A West Nile virus nonlocal model with free boundaries and seasonal succession (2110.08055v2)

Abstract: The paper deals with a West Nile virus (WNv) model, where the nonlocal diffusion is introduced to characterize a long-range dispersal, the free boundary is used to describe the spreading front, and seasonal succession accounts for the effect of the warm and cold seasons. The well-posedness of the model is firstly given, its long-term dynamical behaviours are investigated and depend on the generalized eigenvalues of the corresponding linear operator. For the spatial-independent WNv model with seasonal succession, the generalized eigenvalues are calculated and new properties are found. For the WNv nonlocal model with seasonal succession, the generalized eigenvalues are discussed. We then develop the indexes to the case with the free boundary and further use these indexes to judge whether spreading or vanishing happens.
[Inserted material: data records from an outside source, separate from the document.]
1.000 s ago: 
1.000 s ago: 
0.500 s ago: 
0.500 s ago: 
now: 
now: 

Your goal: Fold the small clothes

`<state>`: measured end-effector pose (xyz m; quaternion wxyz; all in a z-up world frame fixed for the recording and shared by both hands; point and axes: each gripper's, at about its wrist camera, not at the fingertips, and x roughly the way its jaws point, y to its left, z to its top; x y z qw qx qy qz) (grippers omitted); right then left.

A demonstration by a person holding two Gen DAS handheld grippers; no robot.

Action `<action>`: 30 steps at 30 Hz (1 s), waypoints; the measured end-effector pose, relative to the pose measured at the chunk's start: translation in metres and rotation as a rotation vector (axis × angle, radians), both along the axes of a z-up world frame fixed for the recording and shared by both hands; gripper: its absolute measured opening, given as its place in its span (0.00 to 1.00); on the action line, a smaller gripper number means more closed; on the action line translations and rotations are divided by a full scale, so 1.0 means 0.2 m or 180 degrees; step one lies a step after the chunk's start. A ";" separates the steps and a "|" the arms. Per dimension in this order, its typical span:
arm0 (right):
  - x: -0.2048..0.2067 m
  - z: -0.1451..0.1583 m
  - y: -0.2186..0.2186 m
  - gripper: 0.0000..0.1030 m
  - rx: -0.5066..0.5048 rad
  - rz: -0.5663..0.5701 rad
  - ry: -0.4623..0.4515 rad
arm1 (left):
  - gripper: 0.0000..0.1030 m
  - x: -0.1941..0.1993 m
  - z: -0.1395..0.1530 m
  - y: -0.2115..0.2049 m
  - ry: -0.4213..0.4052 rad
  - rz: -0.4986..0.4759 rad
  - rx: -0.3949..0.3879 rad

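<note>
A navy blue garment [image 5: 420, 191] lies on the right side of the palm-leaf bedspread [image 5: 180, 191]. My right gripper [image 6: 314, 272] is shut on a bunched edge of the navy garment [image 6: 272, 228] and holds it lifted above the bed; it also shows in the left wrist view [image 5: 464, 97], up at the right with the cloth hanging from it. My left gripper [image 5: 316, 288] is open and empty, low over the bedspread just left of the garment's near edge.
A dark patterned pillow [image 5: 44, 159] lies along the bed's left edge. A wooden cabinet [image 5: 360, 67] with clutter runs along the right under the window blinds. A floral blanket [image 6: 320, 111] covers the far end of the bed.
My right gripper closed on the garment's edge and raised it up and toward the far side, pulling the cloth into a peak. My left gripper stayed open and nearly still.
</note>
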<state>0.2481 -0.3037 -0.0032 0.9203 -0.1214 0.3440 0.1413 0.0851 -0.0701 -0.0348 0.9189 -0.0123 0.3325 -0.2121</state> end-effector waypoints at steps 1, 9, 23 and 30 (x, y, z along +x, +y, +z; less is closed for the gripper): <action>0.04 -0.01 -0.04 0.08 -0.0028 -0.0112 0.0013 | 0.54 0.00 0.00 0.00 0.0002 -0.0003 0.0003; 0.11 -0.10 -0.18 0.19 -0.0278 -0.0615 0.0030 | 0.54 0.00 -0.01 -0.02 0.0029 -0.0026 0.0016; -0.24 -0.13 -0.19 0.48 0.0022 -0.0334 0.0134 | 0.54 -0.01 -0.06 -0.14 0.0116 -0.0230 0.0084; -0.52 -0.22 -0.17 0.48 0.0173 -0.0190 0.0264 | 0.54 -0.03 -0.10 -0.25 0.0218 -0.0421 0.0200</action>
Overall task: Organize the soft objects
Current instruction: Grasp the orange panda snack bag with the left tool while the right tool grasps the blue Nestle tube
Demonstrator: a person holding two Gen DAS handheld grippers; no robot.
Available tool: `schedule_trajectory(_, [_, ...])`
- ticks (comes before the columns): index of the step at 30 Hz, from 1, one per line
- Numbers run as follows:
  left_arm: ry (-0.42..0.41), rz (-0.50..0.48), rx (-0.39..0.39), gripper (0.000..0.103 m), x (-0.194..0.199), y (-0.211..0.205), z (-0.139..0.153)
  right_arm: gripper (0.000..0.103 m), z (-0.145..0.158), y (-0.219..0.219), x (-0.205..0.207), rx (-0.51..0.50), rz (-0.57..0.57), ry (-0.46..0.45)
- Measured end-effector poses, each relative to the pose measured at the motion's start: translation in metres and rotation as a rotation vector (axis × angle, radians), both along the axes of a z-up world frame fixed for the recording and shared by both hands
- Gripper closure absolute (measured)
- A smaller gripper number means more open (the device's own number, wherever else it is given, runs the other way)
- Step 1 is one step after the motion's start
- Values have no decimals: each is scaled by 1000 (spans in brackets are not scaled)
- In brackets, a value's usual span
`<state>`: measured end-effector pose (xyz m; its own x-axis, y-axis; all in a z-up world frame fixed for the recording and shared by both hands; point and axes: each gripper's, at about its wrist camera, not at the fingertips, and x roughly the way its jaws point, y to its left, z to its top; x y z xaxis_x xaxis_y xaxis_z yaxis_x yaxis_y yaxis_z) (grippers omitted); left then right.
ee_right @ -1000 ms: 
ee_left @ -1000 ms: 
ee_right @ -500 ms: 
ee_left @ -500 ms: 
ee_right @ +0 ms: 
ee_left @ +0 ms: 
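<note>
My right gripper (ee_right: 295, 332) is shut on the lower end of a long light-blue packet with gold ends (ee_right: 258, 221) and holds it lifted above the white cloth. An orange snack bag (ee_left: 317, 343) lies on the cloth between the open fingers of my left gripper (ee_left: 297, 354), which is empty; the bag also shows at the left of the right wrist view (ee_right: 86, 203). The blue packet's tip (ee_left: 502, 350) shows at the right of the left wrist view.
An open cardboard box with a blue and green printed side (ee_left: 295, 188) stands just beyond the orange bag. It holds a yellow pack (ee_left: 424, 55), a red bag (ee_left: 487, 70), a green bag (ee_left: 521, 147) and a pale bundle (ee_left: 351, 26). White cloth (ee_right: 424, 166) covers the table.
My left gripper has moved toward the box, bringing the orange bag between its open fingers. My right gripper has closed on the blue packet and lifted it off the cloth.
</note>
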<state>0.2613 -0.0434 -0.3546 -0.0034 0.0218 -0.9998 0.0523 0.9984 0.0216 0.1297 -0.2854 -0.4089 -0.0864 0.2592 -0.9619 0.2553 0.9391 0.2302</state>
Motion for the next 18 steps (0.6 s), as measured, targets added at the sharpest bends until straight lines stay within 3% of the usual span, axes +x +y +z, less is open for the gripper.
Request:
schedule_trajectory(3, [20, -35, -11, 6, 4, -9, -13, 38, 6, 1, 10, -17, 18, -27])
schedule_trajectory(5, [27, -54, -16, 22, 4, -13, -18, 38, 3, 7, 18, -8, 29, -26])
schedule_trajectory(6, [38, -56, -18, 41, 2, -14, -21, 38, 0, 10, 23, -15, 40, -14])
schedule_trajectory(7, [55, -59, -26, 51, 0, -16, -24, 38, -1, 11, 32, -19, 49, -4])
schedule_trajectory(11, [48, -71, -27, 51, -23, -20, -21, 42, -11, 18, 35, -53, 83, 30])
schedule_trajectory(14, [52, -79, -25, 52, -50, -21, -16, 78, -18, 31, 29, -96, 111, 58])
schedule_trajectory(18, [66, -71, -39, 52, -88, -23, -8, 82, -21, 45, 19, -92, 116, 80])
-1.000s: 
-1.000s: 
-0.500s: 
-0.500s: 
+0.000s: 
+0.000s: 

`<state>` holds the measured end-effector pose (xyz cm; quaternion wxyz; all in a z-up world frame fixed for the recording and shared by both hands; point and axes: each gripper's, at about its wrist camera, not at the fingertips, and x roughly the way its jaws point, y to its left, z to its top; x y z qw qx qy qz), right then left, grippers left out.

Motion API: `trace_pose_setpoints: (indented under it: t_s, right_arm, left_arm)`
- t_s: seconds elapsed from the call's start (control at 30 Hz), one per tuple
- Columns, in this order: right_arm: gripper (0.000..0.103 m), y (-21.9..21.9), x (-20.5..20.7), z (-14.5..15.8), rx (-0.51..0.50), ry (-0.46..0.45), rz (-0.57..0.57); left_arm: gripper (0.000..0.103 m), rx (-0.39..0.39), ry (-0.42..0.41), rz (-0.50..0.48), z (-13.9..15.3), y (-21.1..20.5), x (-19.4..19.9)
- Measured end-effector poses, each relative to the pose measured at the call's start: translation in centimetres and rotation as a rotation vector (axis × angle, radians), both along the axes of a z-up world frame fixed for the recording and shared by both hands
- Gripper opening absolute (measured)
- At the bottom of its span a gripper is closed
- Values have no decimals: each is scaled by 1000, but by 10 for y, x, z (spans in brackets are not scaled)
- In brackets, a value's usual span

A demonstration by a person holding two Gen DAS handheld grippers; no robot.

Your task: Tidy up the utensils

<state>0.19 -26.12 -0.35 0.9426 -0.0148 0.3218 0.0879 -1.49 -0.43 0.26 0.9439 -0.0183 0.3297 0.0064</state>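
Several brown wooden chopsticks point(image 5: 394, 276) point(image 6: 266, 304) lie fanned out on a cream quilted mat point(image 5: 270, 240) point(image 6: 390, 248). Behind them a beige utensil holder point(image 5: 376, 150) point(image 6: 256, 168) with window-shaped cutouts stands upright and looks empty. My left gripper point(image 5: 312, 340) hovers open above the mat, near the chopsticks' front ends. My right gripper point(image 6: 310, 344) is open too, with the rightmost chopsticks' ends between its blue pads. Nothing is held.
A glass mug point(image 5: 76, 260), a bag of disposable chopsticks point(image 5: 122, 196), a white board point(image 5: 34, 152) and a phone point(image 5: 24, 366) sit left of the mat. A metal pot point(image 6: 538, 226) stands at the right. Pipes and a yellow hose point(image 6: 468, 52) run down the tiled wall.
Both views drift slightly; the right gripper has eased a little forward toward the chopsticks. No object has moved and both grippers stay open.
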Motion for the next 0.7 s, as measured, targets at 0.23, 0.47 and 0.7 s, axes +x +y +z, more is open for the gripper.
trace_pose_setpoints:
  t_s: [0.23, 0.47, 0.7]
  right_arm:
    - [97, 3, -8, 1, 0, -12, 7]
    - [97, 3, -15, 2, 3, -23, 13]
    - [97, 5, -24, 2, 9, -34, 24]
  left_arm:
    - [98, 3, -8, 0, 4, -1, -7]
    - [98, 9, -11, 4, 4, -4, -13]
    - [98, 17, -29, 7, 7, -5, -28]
The criteria extends known results for the case with the nonlocal diffusion and the case with the free boundary. Moreover, the generalized eigenvalues reveal that there exists positive correlation between the duration of the warm season and the risk of infection. The index of the nonlocal free boundary problem, which depends on the time $t$, determines the spreading or vanishing of WNv. Moreover, the initial infection length, the initial infection scale and the spreading ability to the new area play an important role for the long time behavior of the solution.